If you're still having difficulty, a jacket or shirt hanger can help. Place it inside your shirt and it forces you to remain upright and keep your chest out.
Sit Up Straight
This is probably the most important thing you can do for your posture, both in everyday life and on the golf course.
When you're sitting, be sure to keep your back straight and your shoulders back. Your feet should be flat on the ground, and you should avoid crossing your legs.
If you have to sit for long periods of time, be sure to take breaks and walk around every so often. This will help keep your muscles from getting too tense.
Stretching is crucial for good posture, as it helps to lengthen and strengthen the muscles in your back and shoulders.
There are a number of stretches you can do that will help improve your posture.
One simple stretch is to interlace your fingers behind your back and straighten your arms. Then, lift your chin up and arch your back, holding for 30 seconds.
Another is the shoulder roll- simply roll your shoulders backward 10 times, then forwards 10 times.
You can also do a standing side stretch by placing your right hand on your hip and reaching your left arm overhead. Lean to the left, holding for 30 seconds, and repeat on the other side.
These are just a few of the many stretches that can help improve your posture. Be sure to consult with a doctor or physical therapist before starting any new stretching routine if you have a spinal condition.
Wear The Right Shoes
This one is especially important for golfers.
Wearing the wrong shoes can lead to a number of problems, including back pain, foot pain, and even posture problems.
That's why it's so important to wear the right shoes, both on and off the golf course.
When you're shopping for shoes, be sure to pay attention to the arch support and cushioning. These are two of the most important factors in a good shoe.
It's also a good idea to invest in a pair of custom orthotics. Orthotics can help correct any imbalances in your feet and improve your posture.
Custom orthotics can be a bit pricey, but they're worth the investment if you want to improve your posture and golf game.
Keep A Neutral Spine
Your spine should be in a straight line from your head to your tailbone.
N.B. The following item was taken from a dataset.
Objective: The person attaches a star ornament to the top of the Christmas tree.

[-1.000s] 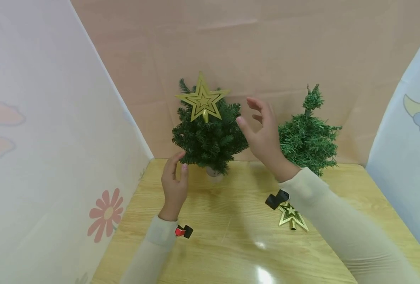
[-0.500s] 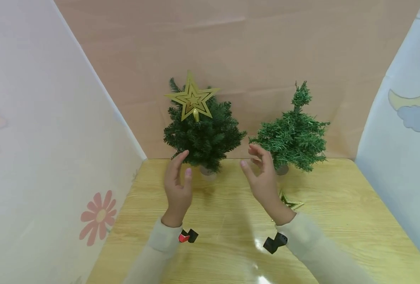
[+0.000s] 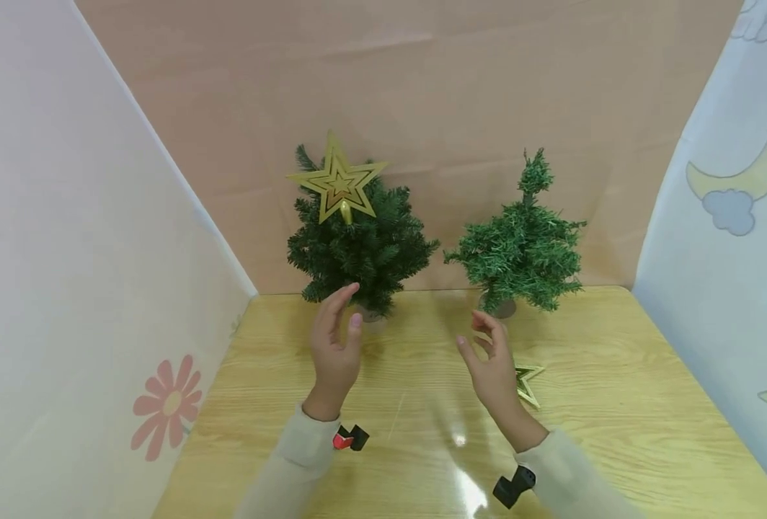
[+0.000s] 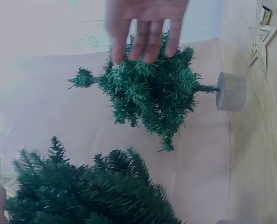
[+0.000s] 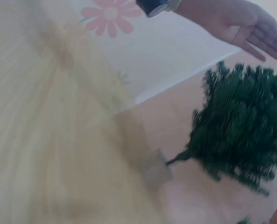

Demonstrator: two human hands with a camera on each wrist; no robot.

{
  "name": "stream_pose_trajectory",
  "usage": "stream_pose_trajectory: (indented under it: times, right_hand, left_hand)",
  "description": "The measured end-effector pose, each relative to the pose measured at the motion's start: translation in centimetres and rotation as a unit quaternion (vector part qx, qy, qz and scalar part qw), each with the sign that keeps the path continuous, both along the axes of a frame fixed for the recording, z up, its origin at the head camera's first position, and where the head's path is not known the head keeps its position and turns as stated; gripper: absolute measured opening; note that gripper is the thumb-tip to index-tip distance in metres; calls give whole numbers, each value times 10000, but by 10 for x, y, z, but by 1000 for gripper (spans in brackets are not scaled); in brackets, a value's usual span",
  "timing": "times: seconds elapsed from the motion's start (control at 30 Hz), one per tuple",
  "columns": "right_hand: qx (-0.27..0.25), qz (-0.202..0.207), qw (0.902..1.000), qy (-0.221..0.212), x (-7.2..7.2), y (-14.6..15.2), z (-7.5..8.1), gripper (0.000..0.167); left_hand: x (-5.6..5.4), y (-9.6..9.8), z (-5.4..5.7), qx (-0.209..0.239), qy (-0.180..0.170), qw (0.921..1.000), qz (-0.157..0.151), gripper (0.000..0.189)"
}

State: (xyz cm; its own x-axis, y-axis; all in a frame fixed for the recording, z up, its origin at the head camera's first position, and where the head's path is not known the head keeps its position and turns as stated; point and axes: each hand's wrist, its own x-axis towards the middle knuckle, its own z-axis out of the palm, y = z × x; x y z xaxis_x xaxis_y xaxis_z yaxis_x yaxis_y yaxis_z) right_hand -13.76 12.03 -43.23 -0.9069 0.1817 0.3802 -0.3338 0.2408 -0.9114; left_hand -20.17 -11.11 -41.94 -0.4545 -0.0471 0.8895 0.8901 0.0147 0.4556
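Note:
My left hand [image 3: 334,353] is raised in front of the dark green Christmas tree [image 3: 383,245], with loosely bent fingers and nothing in them. A gold star topper [image 3: 338,184] sits at that tree's top, facing me. Farther right, my right hand [image 3: 490,360] hovers over the table with relaxed, bare fingers. It partly covers a second gold star topper [image 3: 528,382] lying on the wood; the left wrist view shows this star [image 4: 261,39] more fully. Behind the right hand stands a lighter green Christmas tree [image 3: 520,252], bare at its tip, on a round base [image 4: 231,92].
Both trees stand at the back of the wooden table [image 3: 617,404], against a pinkish backdrop [image 3: 461,86]. Pale printed panels close off the left and right sides, the left one with a pink flower [image 3: 169,404].
My right hand has come down and back from beside the dark tree's top to above the table. The left hand stays near the dark tree's base. The head view has shifted to the right.

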Motion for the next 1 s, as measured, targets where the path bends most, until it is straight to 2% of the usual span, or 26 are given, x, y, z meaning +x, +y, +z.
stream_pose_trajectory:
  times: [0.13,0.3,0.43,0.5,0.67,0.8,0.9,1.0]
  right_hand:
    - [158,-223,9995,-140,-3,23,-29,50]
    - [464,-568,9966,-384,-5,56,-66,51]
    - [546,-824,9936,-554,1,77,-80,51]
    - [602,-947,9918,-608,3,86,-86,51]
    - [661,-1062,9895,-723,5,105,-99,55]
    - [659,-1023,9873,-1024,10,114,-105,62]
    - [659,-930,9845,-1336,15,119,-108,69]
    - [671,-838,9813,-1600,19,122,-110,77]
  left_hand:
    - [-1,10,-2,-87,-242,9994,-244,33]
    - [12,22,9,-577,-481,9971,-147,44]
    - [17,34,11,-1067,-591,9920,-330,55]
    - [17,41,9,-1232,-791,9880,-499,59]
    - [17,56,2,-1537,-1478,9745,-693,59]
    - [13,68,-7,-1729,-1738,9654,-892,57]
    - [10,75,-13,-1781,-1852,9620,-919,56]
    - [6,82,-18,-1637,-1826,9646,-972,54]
Avoid slouching or hunching over, as this can lead to back pain and poor posture.
If you find yourself slouching, try to sit up straight and engage your core muscles. This will help you maintain a neutral spine.
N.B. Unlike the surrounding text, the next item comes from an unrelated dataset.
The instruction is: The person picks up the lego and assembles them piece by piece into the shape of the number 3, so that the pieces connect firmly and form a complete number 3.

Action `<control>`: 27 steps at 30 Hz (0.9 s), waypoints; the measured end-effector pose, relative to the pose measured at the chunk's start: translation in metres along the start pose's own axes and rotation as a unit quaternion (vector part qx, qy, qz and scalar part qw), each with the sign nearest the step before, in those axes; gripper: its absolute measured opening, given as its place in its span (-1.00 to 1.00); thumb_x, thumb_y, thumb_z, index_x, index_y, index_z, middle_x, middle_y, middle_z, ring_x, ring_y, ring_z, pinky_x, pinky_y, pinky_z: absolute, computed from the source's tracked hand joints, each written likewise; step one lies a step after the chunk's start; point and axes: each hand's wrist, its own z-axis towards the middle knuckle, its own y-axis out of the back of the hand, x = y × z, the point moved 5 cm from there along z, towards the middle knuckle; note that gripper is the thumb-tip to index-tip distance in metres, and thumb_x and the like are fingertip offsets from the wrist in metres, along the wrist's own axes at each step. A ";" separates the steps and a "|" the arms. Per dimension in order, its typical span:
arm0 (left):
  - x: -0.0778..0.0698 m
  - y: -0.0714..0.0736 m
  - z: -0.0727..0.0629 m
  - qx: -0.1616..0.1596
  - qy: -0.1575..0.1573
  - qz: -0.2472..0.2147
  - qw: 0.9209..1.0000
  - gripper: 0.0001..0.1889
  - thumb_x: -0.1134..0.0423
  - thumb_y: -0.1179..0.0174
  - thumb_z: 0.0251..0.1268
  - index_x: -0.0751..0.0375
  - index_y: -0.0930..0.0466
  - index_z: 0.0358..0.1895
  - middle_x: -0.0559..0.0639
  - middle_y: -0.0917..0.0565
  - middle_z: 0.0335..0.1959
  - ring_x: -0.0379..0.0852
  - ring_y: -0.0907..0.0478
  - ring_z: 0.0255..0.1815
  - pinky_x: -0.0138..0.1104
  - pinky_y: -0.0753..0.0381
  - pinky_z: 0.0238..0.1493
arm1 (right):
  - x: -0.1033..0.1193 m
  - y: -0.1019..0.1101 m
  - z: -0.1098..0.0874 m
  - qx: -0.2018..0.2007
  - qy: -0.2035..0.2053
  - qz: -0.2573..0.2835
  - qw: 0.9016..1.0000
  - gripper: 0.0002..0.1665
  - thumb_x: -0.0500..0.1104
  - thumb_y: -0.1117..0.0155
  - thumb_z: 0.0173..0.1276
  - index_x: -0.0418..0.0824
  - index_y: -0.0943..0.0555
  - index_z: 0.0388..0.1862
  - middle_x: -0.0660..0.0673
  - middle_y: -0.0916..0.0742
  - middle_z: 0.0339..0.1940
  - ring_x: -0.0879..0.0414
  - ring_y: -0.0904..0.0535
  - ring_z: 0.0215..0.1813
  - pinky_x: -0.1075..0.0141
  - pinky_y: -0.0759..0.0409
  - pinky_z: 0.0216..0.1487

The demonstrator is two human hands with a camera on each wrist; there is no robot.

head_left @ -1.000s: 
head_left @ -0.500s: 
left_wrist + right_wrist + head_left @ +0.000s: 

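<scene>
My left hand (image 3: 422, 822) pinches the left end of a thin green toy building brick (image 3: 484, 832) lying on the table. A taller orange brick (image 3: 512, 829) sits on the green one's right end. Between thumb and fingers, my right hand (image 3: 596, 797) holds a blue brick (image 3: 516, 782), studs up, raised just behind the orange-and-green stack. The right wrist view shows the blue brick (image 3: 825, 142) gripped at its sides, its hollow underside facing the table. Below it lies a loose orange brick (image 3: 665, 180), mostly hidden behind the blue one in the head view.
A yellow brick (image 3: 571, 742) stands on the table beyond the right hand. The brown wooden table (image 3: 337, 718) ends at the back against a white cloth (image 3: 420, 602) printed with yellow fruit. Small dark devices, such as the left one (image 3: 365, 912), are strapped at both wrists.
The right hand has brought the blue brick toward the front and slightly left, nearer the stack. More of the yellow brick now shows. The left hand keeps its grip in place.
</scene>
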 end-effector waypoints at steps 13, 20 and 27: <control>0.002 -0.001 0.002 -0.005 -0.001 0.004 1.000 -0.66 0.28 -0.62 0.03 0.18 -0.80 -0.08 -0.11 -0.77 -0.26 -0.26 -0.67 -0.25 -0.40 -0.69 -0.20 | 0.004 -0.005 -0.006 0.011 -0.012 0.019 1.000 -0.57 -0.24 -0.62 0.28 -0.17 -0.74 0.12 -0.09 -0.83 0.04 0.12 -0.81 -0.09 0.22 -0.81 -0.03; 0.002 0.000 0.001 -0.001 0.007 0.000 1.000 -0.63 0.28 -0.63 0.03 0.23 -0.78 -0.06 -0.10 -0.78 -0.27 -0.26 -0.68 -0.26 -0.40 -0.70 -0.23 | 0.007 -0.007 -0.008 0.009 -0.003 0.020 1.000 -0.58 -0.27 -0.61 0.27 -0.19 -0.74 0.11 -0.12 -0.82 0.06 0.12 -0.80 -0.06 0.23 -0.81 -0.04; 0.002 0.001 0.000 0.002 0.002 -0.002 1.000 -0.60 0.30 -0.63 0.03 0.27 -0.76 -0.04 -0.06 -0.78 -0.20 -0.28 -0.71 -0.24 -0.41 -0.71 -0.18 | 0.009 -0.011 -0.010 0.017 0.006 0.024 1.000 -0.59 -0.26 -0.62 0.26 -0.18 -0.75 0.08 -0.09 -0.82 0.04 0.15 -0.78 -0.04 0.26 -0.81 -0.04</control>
Plus, keep a neutral stance when standing. This means toes pointed forwards, not flared out or pigeon-toed.
And finally, avoid crossing your legs when sitting. This can put unnecessary strain on your spine and lead to poor posture.
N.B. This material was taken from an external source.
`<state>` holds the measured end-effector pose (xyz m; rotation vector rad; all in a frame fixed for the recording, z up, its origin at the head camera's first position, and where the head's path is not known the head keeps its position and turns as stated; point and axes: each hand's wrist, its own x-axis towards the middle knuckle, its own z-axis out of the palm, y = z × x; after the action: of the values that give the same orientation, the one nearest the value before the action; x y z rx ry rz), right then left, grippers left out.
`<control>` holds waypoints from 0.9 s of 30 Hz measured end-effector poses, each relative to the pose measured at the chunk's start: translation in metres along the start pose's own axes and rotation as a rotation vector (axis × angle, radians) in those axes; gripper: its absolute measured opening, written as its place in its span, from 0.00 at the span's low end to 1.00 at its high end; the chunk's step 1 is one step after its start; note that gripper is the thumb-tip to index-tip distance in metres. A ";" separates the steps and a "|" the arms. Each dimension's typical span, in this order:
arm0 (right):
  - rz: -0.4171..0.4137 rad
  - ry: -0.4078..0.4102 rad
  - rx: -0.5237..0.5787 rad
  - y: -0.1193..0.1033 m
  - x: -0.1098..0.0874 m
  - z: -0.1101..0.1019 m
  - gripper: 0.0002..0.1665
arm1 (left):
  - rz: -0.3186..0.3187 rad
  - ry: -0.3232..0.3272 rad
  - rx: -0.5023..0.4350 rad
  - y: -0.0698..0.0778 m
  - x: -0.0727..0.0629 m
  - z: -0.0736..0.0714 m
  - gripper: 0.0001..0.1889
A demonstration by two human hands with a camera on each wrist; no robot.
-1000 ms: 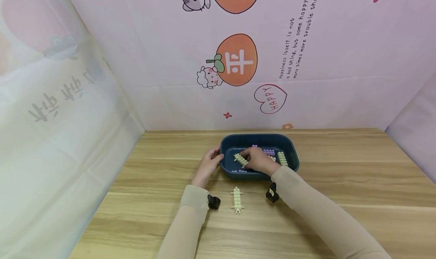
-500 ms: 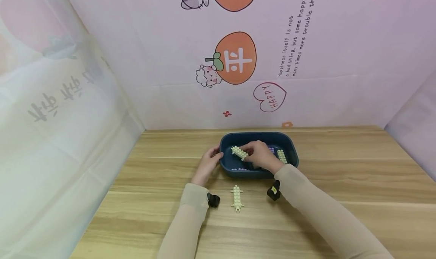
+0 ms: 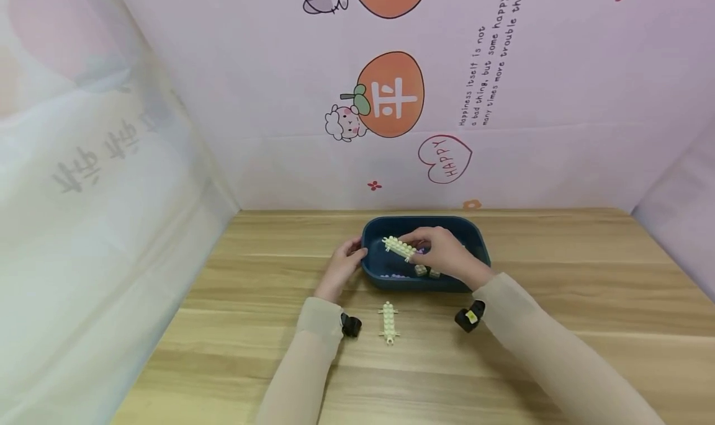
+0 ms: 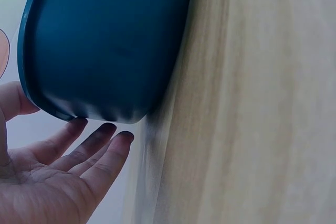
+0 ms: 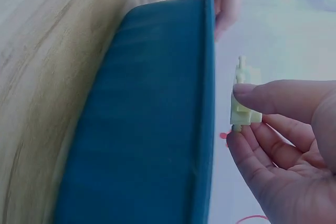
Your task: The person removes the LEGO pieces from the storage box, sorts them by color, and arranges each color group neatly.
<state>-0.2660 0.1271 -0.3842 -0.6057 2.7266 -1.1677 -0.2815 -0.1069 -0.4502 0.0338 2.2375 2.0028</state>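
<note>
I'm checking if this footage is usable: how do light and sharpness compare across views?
Head: bright, wall lettering legible, a soft shadow beside the right sleeve. Left wrist: dimmer, bluish, faint reflections on the blue tray, table grain soft. Right wrist: hazy, washed out at upper right, the cream brick in the right hand lacking crisp detail.

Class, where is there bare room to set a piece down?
Bare: the table right of the blue tray, between the right sleeve and backdrop; also left of the left hand. Crowded: before the tray, around the loose cream piece, and inside the tray, with blocks near the right hand.
</note>
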 end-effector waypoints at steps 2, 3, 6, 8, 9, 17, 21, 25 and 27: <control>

One of the best ways to improve your posture is to get stronger.
Strong muscles help support your spine and keep your posture in alignment.
There are a number of exercises you can do to improve your posture, but in general resistance-type movements are a must.
Work on your posture. It is such a simple fix that you can improve your game by leaps and bounds just by making a few adjustments.
Only after doing this should you explore other aspects of the game because if your posture is not good, you will never be able to hit the ball correctly no matter what else you do.